Programming, Technology

Transparent Encryption Of Offsite Backups With Puppet And Git

I’ll be going into some detail as to how our source control setup works at a later date, but I wanted to address a hot topic before hand – secure storage of configuration data in the cloud.

All of our source code commits are automatically backed up in the cloud. For us this is GitHub, but this should hold for other SaaS platforms such as those offered by Atlassian. As such all of our configuration data goes onto untrusted systems – be it network address ranges or passwords stored in our Hiera configuration files. This also goes for any certificates that need to be part of our puppet environment.

First Steps

Our initial solutions were based on puppet modules as that was what Google initially hinted at. Hiera_yamlgpg seemed to fit the requirements. This module replaces the default yaml backend provided by puppet and provides transparent decryption of the Hiera data files on the fly by the puppet master upon compilation of a catalog. The plus points of this approach was that the majority of the data file could be left in plain text and only the pertinent fields encrypted with gpg like so :

echo -n Passw0rd | gpg -a -e -r recipient

I ran into issues by forgetting to strip the new line at times, and the Hiera data file soon became a mess of GPG statements. Obviously decrypting obfuscated data was a pain, and performing code review was tedious as there was no way of seeing the actual changes without some leg work.

At this point it was decided we should just opt for full file encryption. This led me to wondering whether git supported some form of hook whereby encryption and decryption could be performed while transferring sensitive data on and off site. As it turns out better exists. Git supports filters which can be run on individual files when checked in and out of working branches.

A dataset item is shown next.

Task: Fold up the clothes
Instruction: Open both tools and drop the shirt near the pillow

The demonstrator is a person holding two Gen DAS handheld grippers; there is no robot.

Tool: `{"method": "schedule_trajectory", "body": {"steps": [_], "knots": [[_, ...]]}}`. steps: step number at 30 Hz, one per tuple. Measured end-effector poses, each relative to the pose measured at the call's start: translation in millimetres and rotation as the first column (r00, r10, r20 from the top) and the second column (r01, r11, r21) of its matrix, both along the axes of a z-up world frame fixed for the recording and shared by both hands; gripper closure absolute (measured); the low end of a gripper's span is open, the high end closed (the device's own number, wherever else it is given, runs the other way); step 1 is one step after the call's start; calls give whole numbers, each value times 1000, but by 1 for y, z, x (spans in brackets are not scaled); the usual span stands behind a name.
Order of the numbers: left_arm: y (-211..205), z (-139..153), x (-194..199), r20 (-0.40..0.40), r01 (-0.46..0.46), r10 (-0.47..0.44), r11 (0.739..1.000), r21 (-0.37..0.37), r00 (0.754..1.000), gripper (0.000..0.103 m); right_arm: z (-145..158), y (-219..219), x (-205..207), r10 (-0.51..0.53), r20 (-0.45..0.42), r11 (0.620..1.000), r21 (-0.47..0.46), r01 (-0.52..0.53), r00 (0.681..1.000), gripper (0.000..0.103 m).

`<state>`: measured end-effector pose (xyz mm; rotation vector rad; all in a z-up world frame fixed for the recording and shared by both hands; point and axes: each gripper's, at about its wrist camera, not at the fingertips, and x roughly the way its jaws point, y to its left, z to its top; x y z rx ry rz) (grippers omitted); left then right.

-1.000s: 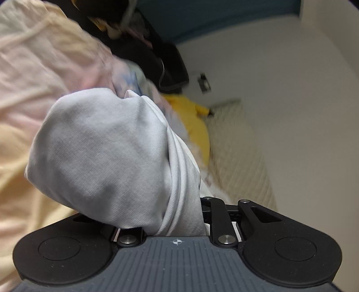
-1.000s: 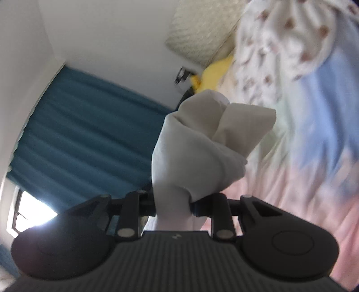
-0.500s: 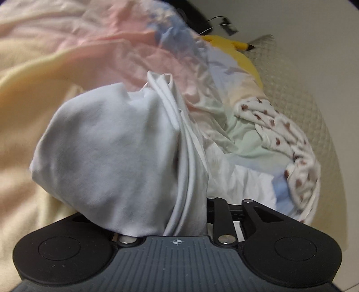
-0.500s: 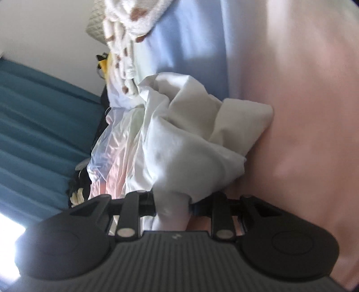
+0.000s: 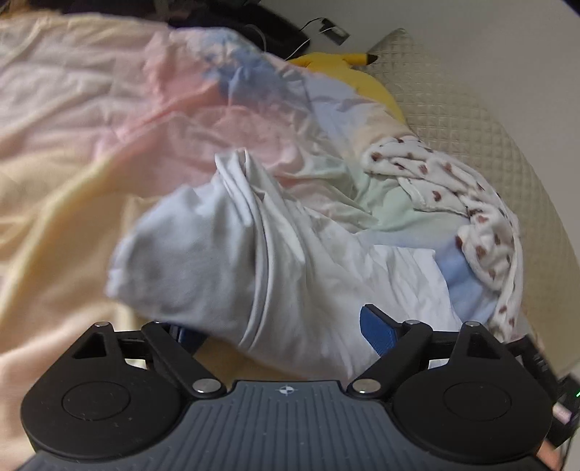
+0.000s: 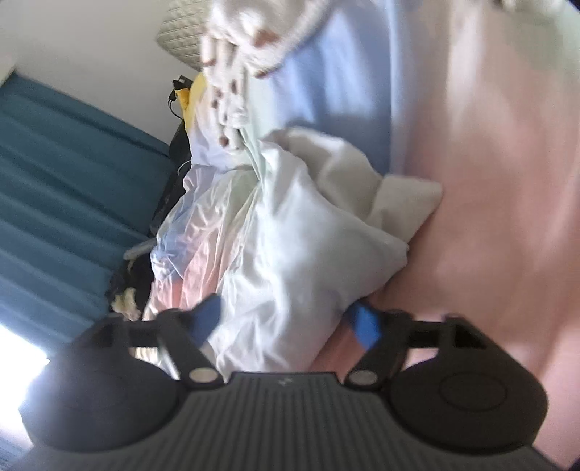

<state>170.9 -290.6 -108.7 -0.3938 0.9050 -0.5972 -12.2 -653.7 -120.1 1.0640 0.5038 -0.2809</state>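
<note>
A crumpled white garment [image 5: 232, 250] lies bunched on the pastel bedsheet [image 5: 90, 119], just ahead of my left gripper [image 5: 282, 333]. Its jaws are opening wide. The cloth runs between the blue pads [image 5: 377, 331], and neither pad presses on it. In the right wrist view the other end of the white garment [image 6: 301, 253] rests on the pink part of the sheet [image 6: 489, 181]. My right gripper [image 6: 286, 322] is opening too. Cloth sits loosely between its blue pads [image 6: 364, 324].
A white garment with brown spots [image 5: 453, 203] lies to the right on the sheet. Behind it are a yellow plush toy [image 5: 348, 69] and a quilted pillow [image 5: 471, 119] against the wall. A blue curtain [image 6: 72, 181] hangs beyond the bed. Dark items [image 5: 268, 25] sit at the bed's far edge.
Both grippers have sunk toward the bed. Their jaws, shut on the white garment before, have spread apart and let it go. The garment now rests on the sheet.
</note>
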Motion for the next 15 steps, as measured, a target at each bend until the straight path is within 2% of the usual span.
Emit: {"method": "schedule_trajectory", "body": {"steps": [3, 6, 11, 15], "knots": [[8, 19, -8, 51, -7, 5, 999, 31, 999, 11, 27, 9, -16, 35, -18, 996, -79, -36, 999, 17], [33, 53, -31, 166, -42, 30, 996, 74, 986, 9, 58, 23, -29, 71, -8, 984, -165, -72, 997, 17], [86, 111, -67, 304, -112, 76, 988, 103, 949, 7, 115, 66, -22, 159, 52, 947, -289, -138, 986, 17], [141, 153, -94, 411, -172, 103, 976, 133, 906, 6, 154, 118, -9, 272, 97, 904, -368, -219, 957, 17]]}}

Transparent Encryption With Git

Files can be tagged with attributes either individually or with wildcards in either .git/info/attributes or .gitattributes. The former is on a single repository basis, the latter is under version control and propagated to all my peers, which seems like the right thing

/hieradata/common.yaml      filter=private

The specified file is tagged with a filter called private. This tag can be arbitrary. Now when we checkout (smudge) a file or check it back in (clean) a file with the private filter we can run arbitrary commands on the contents. The input and output are via stdin and stdout respectively.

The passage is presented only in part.